(Mercanti Di Liquori/Venus 2002)
Per apprezzare i Mercanti di Liquore è di fondamentale importanza non dimenticare da quale terra è germogliata la loro musica. Forse ascoltando il loro ultimo lavoro sarebbe superfluo e un po’ ingombrante nominare il loro maestro; e questo perché, a conti fatti, dopo un primo ascolto ne emerge un lavoro di ottima fattura, eterogeneo e mai consequenziale: un filo invisibile di favolistica realtà lega tra loro tutte e tredici le canzoni della “Musica dei Poveri”.

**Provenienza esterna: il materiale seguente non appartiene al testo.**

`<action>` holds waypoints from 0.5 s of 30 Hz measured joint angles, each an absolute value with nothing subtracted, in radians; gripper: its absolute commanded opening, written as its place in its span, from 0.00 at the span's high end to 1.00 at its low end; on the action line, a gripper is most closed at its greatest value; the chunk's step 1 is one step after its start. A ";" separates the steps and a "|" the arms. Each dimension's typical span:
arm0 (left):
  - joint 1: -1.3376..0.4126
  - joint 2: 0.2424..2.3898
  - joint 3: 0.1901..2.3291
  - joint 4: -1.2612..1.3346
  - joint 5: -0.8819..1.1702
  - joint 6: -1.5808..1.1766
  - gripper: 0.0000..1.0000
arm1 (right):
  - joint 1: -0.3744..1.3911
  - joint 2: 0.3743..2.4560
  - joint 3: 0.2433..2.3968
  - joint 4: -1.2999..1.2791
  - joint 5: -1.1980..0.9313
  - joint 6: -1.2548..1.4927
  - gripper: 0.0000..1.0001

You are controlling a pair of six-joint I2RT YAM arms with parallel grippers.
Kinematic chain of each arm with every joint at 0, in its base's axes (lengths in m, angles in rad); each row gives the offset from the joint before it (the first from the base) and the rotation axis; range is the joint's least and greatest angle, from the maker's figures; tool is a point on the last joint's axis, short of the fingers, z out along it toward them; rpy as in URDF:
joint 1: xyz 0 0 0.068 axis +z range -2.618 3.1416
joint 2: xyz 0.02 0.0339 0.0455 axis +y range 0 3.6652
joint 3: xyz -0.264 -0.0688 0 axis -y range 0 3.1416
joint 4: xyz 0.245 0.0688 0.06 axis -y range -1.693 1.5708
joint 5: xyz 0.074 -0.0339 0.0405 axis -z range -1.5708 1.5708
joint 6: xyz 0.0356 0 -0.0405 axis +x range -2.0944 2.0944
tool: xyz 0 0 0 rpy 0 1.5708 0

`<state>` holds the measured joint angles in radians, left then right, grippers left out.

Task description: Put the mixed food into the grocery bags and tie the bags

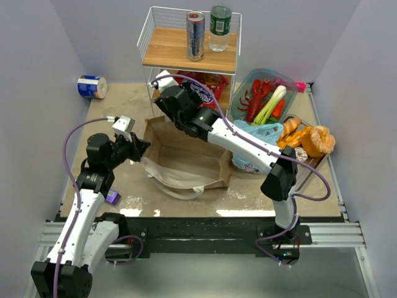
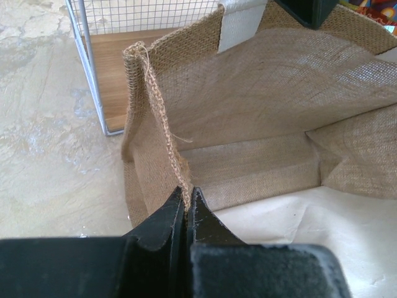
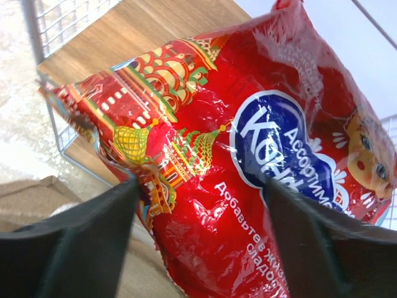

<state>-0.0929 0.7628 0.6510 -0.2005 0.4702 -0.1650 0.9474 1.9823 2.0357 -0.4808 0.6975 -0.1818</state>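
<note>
The brown bag [image 1: 186, 162] lies open on its side mid-table. My left gripper [image 1: 142, 149] is shut on its frayed left edge [image 2: 162, 118], its jaws [image 2: 187, 191] pinching the seam. My right gripper [image 3: 201, 183] is open at the wire shelf's lower level, its fingers either side of the red snack packet [image 3: 248, 124]; from above the packet [image 1: 209, 84] shows behind that wrist. The can [image 1: 195, 35] and the bottle [image 1: 219, 28] stand on the top shelf. The lobster [image 1: 254, 99] and the leek [image 1: 271, 104] lie in a teal dish. The breads [image 1: 310, 138] sit at the right, beside the light-blue plastic bag [image 1: 257, 133].
The wire shelf [image 1: 189, 59] stands at the back centre, right behind the brown bag. The teal dish [image 1: 273, 76] is at the back right. A blue-and-white roll [image 1: 92, 87] lies at the back left. A small purple bar [image 1: 112, 197] lies by the left arm.
</note>
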 measured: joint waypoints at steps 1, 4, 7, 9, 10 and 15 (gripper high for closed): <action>-0.093 0.762 0.650 -0.199 0.471 -0.165 1.00 | 0.949 1.987 2.033 -0.470 0.714 -0.179 0.42; -0.093 0.760 0.650 -0.199 0.473 -0.165 1.00 | 0.950 1.991 2.019 -0.447 0.741 -0.189 0.60; -0.093 0.760 0.649 -0.199 0.474 -0.165 1.00 | 0.950 1.989 2.019 -0.435 0.741 -0.198 0.70; -0.093 0.760 0.649 -0.199 0.475 -0.165 1.00 | 0.950 1.986 2.018 -0.432 0.737 -0.199 0.81; -0.093 0.760 0.649 -0.199 0.476 -0.165 1.00 | 0.950 1.982 2.017 -0.434 0.734 -0.202 0.85; -0.093 0.760 0.649 -0.198 0.476 -0.165 1.00 | 0.946 1.935 1.999 -0.464 0.682 -0.199 1.00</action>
<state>-0.0929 0.7601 0.6495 -0.1982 0.4755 -0.1650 0.9463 1.9350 1.9987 -0.4644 0.6823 -0.1989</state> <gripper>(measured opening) 0.036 0.069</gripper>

Iniziano la loro carriera musicale a Monza, a metà degli anni ’90, eseguendo brani di Fabrizio de Andrè, personalizzandoli con estro e con riarrangiamenti godibilissimi. È per questa loro scelta che la critica specializzata li definisce ‘power-folk trio’.

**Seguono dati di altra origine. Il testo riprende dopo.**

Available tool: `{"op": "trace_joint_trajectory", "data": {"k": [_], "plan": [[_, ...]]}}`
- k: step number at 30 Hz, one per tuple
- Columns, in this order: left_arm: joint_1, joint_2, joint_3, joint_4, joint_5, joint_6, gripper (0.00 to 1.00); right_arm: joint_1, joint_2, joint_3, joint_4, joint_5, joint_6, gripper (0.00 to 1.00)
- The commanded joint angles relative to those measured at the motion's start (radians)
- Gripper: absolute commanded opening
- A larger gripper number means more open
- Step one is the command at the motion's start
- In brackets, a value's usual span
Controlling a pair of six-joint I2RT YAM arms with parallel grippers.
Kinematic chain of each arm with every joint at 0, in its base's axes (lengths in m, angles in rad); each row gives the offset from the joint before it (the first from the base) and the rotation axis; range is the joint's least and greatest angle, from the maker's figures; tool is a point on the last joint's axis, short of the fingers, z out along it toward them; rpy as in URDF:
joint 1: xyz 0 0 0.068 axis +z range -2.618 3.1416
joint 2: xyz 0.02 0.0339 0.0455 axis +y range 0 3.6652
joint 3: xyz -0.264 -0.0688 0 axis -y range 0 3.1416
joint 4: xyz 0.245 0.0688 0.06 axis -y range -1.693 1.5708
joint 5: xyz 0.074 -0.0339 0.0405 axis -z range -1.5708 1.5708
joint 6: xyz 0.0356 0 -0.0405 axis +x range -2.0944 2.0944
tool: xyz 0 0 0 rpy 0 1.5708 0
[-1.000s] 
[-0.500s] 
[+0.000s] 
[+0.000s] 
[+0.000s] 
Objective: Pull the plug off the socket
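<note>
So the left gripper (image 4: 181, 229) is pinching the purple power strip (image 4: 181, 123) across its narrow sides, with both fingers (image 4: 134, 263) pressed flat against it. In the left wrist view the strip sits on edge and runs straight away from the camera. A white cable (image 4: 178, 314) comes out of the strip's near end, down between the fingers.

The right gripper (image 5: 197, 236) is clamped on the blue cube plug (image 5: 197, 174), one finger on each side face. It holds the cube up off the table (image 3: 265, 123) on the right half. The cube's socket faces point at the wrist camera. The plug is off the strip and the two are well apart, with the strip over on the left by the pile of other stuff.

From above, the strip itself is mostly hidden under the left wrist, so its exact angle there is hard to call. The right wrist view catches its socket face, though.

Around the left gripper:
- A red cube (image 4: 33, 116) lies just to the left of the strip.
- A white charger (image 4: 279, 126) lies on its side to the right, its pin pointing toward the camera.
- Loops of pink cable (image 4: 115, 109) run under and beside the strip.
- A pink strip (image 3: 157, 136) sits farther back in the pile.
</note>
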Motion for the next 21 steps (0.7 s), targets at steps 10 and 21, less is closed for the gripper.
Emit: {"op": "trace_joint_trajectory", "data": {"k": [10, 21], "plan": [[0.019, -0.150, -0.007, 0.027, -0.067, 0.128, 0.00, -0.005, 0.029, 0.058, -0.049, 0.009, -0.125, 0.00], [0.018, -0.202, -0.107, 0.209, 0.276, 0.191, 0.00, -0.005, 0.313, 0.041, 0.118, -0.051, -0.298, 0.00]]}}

Mentre nel loro primo cd, “Mai paura”, erano raccolti quasi esclusivamente brani di Fabrizio de Andrè, accompagnati da quattro brani da loro composti, “La musica dei poveri” può essere definito il primo lavoro totalmente frutto del loro ingegno creativo. Pur carente a volte di ricchezza musicale, trasforma questa essenzialità compositiva in un’ armonica commistione di melodia popolare e ritmica moderna. È un lavoro in cui ogni brano ha il suo giusto posto, come ogni emozione ha la sua giusta collocazione nel corso della vita.
L’inizio del disco non potrebbe accentuare meglio la disobbedienza silenziosa presente nelle canzoni; l’incipit è affidato ad un brano preso in prestito dal film “Il marchese del grillo”, ossia “La benedizione di frà Bastiano”.
Qualcuno ha detto che questo disco ha come protagonista un’umanità perdente ma orgogliosa; io non la definirei propriamente così; l’orgoglio dell’uomo di fronte al furto della propria libertà non lo porta mai a perdere. Chi potrebbe definire perdente il protagonista della prima canzone Apecar? Non esiste nessun perdente ne L’eroe, che parla di chi ha sempre gridato senza mai alzare la voce. Nel brano non c’è nessuno che grida, ma le parole sono quelle che ognuno di noi vorrebbe vomitare sopra le ingiustizie di tutti i giorni. Saremmo tutti perdenti se anche ne Il vigliacco fosse presente questa idea di sconfitta, che invece non c’è; vi sventola invece la bandiera della disobbedienza, perché se è vero che la non-violenza è spesso confusa con la codardìa, allora una parte di mondo prolificherebbe di vigliacchi.
Se De Andrè avesse potuto ascoltare questo disco probabilmente avrebbe sorriso di fronte a questa musica che fa star bene, che accarezza le emozioni, quelle più pure e ingenue; un lavoro che ha la capacità di far credere che si può cambiare qualcosa anche solo credendoci. Questo disco aiuta a guardare il mondo ad occhi spalancati, e nonostante questo, sentirsi bene. Da ascoltare quando ci si sente soli e diversi. Da ascoltare quando tutto ci sembra troppo scontato.
Questo disco è per quelli che hanno un Don Chisciotte incazzato tatuato sul cuore.